Problem:
Your answer should be one number: the count of lines in the data below that include "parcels".

Given information:
++++++++++++++++++++

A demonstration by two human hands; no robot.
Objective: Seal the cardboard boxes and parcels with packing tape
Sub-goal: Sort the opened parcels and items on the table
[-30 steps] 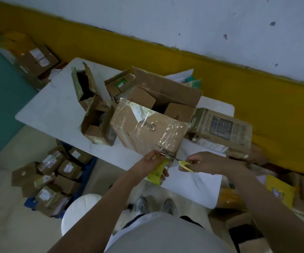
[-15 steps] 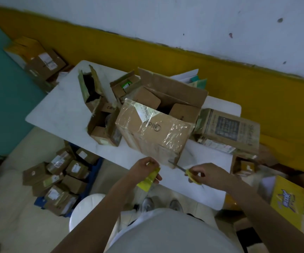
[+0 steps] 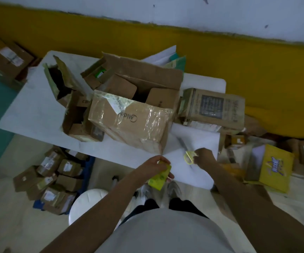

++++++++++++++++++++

Response below:
2